(Dataset entries)
-- Opening Marker --
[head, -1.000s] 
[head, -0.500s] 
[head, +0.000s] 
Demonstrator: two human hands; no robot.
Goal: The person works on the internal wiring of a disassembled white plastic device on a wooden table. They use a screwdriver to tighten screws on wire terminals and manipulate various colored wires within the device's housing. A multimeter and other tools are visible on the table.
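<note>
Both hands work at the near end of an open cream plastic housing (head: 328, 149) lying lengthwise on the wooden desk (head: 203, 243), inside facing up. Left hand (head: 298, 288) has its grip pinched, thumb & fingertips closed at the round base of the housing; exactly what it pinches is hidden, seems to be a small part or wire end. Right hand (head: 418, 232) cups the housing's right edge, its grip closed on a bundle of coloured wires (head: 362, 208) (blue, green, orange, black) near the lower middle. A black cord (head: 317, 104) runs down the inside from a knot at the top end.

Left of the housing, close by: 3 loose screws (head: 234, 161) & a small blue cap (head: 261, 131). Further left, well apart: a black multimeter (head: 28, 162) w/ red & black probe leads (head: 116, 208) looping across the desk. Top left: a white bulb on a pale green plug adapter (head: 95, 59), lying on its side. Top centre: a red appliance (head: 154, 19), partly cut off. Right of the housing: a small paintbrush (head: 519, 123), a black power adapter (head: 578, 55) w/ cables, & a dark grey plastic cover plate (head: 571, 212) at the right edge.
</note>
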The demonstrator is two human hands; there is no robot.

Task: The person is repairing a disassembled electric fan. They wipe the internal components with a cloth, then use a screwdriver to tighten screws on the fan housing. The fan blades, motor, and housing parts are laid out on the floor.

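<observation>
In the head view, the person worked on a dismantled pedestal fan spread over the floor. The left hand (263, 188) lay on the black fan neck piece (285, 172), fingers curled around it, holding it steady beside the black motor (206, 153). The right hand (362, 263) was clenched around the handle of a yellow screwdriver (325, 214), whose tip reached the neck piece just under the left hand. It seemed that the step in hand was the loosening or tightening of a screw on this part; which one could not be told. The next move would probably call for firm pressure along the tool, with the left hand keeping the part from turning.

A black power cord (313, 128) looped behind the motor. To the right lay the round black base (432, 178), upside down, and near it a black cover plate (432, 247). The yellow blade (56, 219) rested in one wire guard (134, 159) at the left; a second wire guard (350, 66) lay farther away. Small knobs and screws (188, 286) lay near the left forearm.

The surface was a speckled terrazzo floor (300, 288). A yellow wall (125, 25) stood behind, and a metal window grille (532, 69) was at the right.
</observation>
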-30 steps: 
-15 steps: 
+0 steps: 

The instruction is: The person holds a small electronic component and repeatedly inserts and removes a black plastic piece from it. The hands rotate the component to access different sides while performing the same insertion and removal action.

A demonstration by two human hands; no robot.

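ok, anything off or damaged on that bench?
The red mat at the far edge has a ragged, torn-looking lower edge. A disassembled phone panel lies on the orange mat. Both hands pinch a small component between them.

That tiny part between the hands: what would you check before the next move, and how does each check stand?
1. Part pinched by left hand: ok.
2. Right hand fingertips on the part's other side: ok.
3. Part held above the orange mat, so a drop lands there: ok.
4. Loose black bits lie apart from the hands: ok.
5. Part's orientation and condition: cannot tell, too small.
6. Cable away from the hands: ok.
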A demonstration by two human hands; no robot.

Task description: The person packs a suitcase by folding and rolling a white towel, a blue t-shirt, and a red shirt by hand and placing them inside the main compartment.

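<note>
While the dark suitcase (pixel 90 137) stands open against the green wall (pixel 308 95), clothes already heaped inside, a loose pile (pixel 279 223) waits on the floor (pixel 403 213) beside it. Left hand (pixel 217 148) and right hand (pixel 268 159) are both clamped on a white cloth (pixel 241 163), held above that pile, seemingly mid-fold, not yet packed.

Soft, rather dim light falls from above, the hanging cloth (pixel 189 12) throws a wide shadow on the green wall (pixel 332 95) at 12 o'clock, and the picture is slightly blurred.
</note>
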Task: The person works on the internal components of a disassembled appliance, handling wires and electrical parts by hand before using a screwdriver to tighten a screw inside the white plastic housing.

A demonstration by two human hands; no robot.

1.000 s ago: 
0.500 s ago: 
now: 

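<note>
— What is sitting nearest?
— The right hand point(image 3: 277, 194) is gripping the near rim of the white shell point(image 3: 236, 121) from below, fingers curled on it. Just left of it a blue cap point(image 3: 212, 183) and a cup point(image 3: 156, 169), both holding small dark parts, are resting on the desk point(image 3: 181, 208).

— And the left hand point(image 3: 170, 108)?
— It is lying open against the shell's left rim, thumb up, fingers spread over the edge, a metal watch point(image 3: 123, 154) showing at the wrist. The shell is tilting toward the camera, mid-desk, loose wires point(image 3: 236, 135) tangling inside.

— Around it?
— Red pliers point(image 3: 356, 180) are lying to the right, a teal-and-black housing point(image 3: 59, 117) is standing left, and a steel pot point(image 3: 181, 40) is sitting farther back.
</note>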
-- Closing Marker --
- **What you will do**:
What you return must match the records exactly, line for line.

- **Exercise response**:
[head, -1.000s] 
[head, -0.500s] 
[head, +0.000s] 
Demonstrator: two human hands; no robot.
Goal: The person works on the internal wiring of a disassembled white plastic device on a wooden table. They use a screwdriver to tighten screws on wire terminals and manipulate various colored wires within the device's housing. A multimeter and other tools are visible on the table.
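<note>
Both hands work at the near end of an open cream plastic housing (head: 328, 149) lying lengthwise on the wooden desk (head: 203, 243), inside facing up. Left hand (head: 298, 288) has its grip pinched, thumb & fingertips closed at the round base of the housing; exactly what it pinches is hidden, seems to be a small part or wire end. Right hand (head: 418, 232) cups the housing's right edge, its grip closed on a bundle of coloured wires (head: 362, 208) (blue, green, orange, black) near the lower middle. A black cord (head: 317, 104) runs down the inside from a knot at the top end.

Left of the housing, close by: 3 loose screws (head: 234, 161) & a small blue cap (head: 261, 131). Further left, well apart: a black multimeter (head: 28, 162) w/ red & black probe leads (head: 116, 208) looping across the desk. Top left: a white bulb on a pale green plug adapter (head: 95, 59), lying on its side. Top centre: a red appliance (head: 154, 19), partly cut off. Right of the housing: a small paintbrush (head: 519, 123), a black power adapter (head: 578, 55) w/ cables, & a dark grey plastic cover plate (head: 571, 212) at the right edge.
</note>
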The demonstrator is two human hands; there is no robot.

Task: The person is repairing a disassembled electric fan. They wipe the internal components with a cloth, then use a screwdriver to tighten screws on the fan housing. The fan blades, motor, and housing parts are laid out on the floor.

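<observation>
In the head view, the person worked on a dismantled pedestal fan spread over the floor. The left hand (263, 188) lay on the black fan neck piece (285, 172), fingers curled around it, holding it steady beside the black motor (206, 153). The right hand (362, 263) was clenched around the handle of a yellow screwdriver (325, 214), whose tip reached the neck piece just under the left hand. It seemed that the step in hand was the loosening or tightening of a screw on this part; which one could not be told. The next move would probably call for firm pressure along the tool, with the left hand keeping the part from turning.

A black power cord (313, 128) looped behind the motor. To the right lay the round black base (432, 178), upside down, and near it a black cover plate (432, 247). The yellow blade (56, 219) rested in one wire guard (134, 159) at the left; a second wire guard (350, 66) lay farther away. Small knobs and screws (188, 286) lay near the left forearm.

The surface was a speckled terrazzo floor (300, 288). A yellow wall (125, 25) stood behind, and a metal window grille (532, 69) was at the right.
</observation>
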-30 steps: 
-15 steps: 
+0 steps: 

The instruction is: The person holds a small electronic component and repeatedly inserts and removes a black plastic piece from it. The hands rotate the component to access different sides while performing the same insertion and removal action.

A demonstration by two human hands; no robot.

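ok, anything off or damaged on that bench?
The red mat at the far edge has a ragged, torn-looking lower edge. A disassembled phone panel lies on the orange mat. Both hands pinch a small component between them.

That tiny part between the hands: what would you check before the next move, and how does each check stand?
1. Part pinched by left hand: ok.
2. Right hand fingertips on the part's other side: ok.
3. Part held above the orange mat, so a drop lands there: ok.
4. Loose black bits lie apart from the hands: ok.
5. Part's orientation and condition: cannot tell, too small.
6. Cable away from the hands: ok.
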A demonstration by two human hands; no robot.

Task description: The person packs a suitcase by folding and rolling a white towel, a blue t-shirt, and a red shirt by hand and placing them inside the main compartment.

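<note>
While the dark suitcase (pixel 90 137) stands open against the green wall (pixel 308 95), clothes already heaped inside, a loose pile (pixel 279 223) waits on the floor (pixel 403 213) beside it. Left hand (pixel 217 148) and right hand (pixel 268 159) are both clamped on a white cloth (pixel 241 163), held above that pile, seemingly mid-fold, not yet packed.

Soft, rather dim light falls from above, the hanging cloth (pixel 189 12) throws a wide shadow on the green wall (pixel 332 95) at 12 o'clock, and the picture is slightly blurred.
</note>
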Task: The person works on the internal components of a disassembled appliance, handling wires and electrical parts by hand before using a screwdriver to tighten a screw inside the white plastic housing.

A demonstration by two human hands; no robot.

1.000 s ago: 
0.500 s ago: 
now: 

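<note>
— What is sitting nearest?
— The right hand point(image 3: 277, 194) is gripping the near rim of the white shell point(image 3: 236, 121) from below, fingers curled on it. Just left of it a blue cap point(image 3: 212, 183) and a cup point(image 3: 156, 169), both holding small dark parts, are resting on the desk point(image 3: 181, 208).

— And the left hand point(image 3: 170, 108)?
— It is lying open against the shell's left rim, thumb up, fingers spread over the edge, a metal watch point(image 3: 123, 154) showing at the wrist. The shell is tilting toward the camera, mid-desk, loose wires point(image 3: 236, 135) tangling inside.

— Around it?
— Red pliers point(image 3: 356, 180) are lying to the right, a teal-and-black housing point(image 3: 59, 117) is standing left, and a steel pot point(image 3: 181, 40) is sitting farther back.
</note>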

No further output is required for this answer.